→ Exercise requirements
Return each line in the records below that includes "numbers".
** Opening Information block **
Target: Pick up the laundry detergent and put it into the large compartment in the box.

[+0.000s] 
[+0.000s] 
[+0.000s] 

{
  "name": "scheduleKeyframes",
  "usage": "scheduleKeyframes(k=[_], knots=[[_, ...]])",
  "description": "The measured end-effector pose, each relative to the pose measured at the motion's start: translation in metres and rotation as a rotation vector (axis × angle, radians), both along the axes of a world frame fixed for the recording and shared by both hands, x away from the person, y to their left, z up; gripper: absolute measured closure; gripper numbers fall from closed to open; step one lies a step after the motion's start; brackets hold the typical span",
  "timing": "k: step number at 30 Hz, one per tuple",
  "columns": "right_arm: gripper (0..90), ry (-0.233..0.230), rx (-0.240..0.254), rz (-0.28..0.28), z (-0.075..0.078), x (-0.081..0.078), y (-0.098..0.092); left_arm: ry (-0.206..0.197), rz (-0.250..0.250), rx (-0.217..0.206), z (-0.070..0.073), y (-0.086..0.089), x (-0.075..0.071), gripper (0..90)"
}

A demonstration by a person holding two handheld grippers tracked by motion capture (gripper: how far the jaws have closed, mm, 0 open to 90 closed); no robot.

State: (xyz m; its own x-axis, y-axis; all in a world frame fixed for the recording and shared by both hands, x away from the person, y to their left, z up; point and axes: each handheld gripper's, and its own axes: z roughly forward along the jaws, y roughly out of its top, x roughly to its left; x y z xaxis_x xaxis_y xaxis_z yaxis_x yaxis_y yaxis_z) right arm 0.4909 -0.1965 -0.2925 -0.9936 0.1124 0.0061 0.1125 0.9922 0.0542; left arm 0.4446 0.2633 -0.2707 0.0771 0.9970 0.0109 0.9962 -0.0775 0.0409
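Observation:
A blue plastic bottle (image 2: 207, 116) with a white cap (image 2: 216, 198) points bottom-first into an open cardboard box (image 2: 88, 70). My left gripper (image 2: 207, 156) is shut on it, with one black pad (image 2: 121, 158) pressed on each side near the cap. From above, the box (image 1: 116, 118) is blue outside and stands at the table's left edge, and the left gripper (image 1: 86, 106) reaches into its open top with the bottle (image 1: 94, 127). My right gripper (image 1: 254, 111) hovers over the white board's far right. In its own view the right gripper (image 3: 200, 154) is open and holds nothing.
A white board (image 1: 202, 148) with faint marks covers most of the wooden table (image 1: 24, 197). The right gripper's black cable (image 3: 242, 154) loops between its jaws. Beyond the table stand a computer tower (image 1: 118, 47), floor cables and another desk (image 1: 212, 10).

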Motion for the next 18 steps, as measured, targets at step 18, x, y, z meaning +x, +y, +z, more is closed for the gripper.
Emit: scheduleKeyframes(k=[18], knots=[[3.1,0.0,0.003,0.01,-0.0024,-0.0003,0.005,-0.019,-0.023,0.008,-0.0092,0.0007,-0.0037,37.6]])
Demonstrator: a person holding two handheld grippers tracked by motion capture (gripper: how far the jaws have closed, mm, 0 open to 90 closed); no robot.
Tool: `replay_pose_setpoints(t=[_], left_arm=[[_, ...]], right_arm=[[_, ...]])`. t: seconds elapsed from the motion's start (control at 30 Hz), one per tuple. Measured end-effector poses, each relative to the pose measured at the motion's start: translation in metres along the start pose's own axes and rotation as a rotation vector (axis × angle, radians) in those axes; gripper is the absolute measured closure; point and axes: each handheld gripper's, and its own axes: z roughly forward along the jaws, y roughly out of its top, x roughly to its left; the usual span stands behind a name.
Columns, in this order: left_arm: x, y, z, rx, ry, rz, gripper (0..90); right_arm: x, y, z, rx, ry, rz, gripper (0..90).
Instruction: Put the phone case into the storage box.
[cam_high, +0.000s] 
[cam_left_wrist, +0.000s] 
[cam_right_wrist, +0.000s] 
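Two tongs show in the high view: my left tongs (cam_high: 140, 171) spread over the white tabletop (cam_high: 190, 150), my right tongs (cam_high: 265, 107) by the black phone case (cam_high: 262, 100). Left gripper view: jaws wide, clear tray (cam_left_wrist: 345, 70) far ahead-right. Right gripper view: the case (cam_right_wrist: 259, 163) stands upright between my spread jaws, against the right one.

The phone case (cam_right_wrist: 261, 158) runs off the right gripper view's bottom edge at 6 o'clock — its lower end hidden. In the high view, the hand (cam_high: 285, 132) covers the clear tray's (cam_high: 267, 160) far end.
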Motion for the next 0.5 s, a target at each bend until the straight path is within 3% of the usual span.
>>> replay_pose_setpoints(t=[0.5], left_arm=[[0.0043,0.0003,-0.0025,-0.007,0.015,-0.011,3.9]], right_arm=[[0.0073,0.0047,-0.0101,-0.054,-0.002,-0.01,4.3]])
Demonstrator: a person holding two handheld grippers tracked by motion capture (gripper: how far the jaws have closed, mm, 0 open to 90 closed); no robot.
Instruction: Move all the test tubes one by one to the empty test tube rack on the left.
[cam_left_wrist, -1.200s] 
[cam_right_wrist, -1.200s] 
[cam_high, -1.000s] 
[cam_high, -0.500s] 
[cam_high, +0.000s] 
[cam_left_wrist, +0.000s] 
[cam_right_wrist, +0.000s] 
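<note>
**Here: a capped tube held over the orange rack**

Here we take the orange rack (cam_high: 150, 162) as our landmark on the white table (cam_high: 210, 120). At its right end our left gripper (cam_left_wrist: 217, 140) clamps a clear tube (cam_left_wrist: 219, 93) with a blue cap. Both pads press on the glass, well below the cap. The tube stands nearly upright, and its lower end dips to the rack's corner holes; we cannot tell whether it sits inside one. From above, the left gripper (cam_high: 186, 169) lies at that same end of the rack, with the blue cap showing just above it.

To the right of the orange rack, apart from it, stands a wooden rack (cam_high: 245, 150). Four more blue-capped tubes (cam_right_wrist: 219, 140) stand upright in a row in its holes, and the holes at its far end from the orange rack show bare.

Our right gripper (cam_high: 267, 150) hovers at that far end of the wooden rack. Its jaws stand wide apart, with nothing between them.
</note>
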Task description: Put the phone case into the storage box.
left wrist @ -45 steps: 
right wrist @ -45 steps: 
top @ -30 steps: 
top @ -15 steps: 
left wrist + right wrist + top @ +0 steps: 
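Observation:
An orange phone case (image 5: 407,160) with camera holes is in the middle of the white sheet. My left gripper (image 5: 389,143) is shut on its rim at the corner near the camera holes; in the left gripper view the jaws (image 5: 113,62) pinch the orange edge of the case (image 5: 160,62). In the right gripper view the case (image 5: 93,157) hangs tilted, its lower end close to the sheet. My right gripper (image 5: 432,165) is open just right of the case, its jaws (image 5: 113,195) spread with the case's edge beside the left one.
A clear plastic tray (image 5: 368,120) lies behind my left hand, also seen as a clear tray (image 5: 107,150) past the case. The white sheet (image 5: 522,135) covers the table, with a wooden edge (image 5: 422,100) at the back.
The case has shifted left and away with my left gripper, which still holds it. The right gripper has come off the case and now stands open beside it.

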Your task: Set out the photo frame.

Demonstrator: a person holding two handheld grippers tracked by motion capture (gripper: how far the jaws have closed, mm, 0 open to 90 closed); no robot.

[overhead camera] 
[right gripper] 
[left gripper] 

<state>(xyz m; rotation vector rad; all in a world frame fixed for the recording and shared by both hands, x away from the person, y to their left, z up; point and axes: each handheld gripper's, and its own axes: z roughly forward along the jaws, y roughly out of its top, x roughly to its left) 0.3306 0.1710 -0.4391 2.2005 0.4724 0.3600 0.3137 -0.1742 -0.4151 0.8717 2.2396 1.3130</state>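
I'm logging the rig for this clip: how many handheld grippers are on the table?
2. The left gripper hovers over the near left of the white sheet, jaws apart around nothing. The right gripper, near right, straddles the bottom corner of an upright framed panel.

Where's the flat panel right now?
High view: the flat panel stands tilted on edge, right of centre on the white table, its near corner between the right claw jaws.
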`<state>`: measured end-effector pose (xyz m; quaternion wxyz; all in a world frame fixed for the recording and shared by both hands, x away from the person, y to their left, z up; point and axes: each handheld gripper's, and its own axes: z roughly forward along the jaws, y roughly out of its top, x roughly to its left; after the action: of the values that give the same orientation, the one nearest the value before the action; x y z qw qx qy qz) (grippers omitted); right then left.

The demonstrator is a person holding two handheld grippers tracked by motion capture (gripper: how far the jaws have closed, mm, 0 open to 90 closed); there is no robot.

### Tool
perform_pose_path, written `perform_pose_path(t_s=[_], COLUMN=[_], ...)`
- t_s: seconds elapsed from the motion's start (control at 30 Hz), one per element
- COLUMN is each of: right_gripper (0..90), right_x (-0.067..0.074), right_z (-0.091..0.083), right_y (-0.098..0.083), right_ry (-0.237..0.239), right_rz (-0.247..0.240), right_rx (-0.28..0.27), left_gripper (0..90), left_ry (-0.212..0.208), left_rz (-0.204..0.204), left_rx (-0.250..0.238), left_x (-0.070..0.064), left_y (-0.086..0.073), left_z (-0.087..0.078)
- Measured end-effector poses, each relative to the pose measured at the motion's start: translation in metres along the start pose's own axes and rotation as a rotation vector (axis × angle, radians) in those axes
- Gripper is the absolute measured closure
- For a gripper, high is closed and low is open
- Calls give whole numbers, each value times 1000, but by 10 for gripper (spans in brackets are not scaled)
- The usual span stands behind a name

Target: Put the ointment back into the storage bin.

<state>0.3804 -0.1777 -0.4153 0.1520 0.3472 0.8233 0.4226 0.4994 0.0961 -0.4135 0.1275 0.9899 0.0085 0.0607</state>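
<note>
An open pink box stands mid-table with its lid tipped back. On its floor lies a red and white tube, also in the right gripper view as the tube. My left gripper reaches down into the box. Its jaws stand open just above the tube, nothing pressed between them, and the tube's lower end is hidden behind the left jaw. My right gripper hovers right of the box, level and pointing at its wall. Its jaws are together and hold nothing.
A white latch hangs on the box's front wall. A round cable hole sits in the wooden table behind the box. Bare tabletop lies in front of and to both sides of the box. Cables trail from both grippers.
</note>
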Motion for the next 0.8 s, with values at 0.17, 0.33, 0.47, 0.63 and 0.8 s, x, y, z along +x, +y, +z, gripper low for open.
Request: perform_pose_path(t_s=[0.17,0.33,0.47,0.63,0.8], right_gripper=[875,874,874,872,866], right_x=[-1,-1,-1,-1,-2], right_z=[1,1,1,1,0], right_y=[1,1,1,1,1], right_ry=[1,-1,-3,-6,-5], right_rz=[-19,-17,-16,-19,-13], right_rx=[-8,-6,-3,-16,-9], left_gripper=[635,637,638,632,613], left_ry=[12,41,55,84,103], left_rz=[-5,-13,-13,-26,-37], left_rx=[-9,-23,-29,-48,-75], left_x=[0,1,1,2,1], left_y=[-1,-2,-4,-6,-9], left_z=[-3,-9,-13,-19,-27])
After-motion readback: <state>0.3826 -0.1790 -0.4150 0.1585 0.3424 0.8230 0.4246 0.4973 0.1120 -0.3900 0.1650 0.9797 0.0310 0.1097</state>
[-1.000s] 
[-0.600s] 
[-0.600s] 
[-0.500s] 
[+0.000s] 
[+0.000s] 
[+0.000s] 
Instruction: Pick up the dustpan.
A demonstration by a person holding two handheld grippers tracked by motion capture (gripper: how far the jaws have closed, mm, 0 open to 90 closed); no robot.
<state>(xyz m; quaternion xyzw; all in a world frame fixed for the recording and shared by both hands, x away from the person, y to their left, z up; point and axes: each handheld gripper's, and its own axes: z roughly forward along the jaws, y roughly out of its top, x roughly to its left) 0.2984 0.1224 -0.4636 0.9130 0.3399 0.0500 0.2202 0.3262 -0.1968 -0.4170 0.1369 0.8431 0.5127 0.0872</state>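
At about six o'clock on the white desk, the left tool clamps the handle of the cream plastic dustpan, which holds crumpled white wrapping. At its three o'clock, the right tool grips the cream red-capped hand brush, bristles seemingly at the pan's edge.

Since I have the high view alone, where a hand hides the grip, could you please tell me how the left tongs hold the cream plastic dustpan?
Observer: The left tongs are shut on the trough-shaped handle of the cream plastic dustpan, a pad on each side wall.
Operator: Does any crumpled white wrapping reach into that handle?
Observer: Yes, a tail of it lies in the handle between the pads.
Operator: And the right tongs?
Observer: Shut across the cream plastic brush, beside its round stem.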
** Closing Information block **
→ Solution
  "description": "The measured end-effector pose, each relative to the pose measured at the motion's start: translation in metres and rotation as a rotation vector (axis × angle, radians), both along the axes of a world frame fixed for the recording and shared by both hands, x away from the person, y to their left, z up; gripper: absolute measured closure; gripper numbers fall from closed to open; step one lies a step after the motion's start; brackets hold the typical span",
- Calls give whole numbers, each value times 1000, but by 10 for gripper (spans in brackets are not scaled)

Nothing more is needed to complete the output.